We used rMATS tool (version 4.1) to detect differential alternative splicing events. Bam files of the control and knock-down samples were used as the main inputs for the tool to operate the analysis. rmats.py –b1 b1_input –b2 b2_input –gtf gencode.vM25.annotation.gtf -t single –readLength 80 –variable-read-length. We retrieved all significant (FDR < 0.05) retained intron events from the final output that considers both Junction and Exon counts (RI.MATS.JCEC.txt). No extra filters were applied.

Frameshift analysis

Retained intron lengths were extracted from the RI.MATS.JCEC.txt file (upstreamEE + 1 and downstreamES as reported). Next, the farthest 5p and 3p coordinates were determined for each gene based on the information available in the annotation file, considering all available transcripts for each gene. Subsequently, the midpoint positions of the retained introns were calculated. For standardization, the 5p coordinates were adjusted based on the gene strand, setting them to 1. Moreover, the distances between the 3p location and the 5p location as well as the distance between the retained intron midpoint position and the 5p location were computed. Finally, the retained intron events were categorized as ‘5p’ or ‘3p’ based on their proximity to the respective transcripts ends. If the retained intron midpoint position was close to the 5p end (RI midpoint position < midpoint position of the gene), it was considered as ‘5p’. Conversely, if the retained intron midpoint position was close to the 3p end (RI midpoint position > midpoint position of the gene), it was labeled as ‘3p’.

Gene ontology analysis

Go analysis was performed using the R package Clusterprofiler (version 4.4). To select GO terms that pass a significant cutoff, P-values were adjusted using the Benjamini—Hochberg method. Only top 5 GO terms with a P-value and q-value less than 0.05 are shown as cnet plots. org.Mm.eg.db was used as the background for the enrichment analyses.

TF enrichment analysis

The public chromatin immunoprecipitation with massively parallel DNA sequencing (ChIP-seq) data was used to identify transcription factor and cofactor targets. Transcription factor lists were obtained from the Cistrome database (44) using the species ‘Mus musculus’ and the biological source ‘Embryonic Stem Cell’. Only sets that reached four out of the six quality scores listed were considered.
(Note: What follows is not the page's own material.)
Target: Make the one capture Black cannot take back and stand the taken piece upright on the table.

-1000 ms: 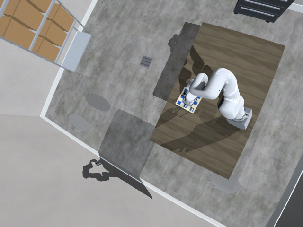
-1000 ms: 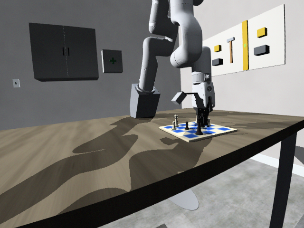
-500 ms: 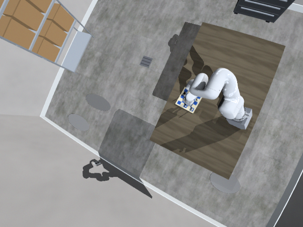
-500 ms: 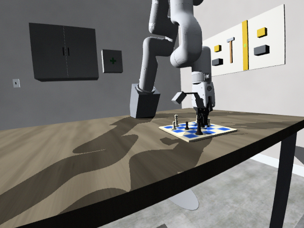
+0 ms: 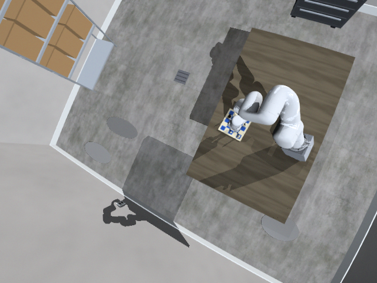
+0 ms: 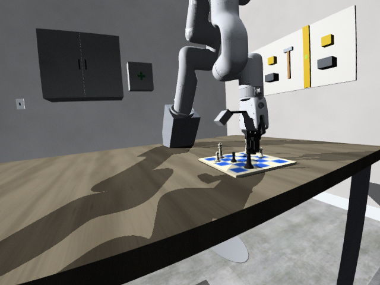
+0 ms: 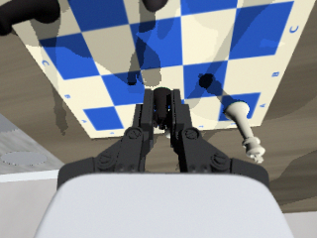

The target rank was established using the assigned score and the top 300 targets of each transcription factor were considered in this analysis. After intersecting these targets with the deregulated and alternatively spliced genes, the number of remaining targets for each TF was calculated. The binomial test was used to calculate the probability of a set of targets being targeted by a specific TF. For the hypothesized probability of success in this test, we assumed that 300 genes are targeted by TFs out of 20000 genes in mice. To select the enriched TF candidates, the calculated P-values were adjusted using the Bonferroni method. The adjusted P-value cutoff of 0.05 was used to identify enriched TFs.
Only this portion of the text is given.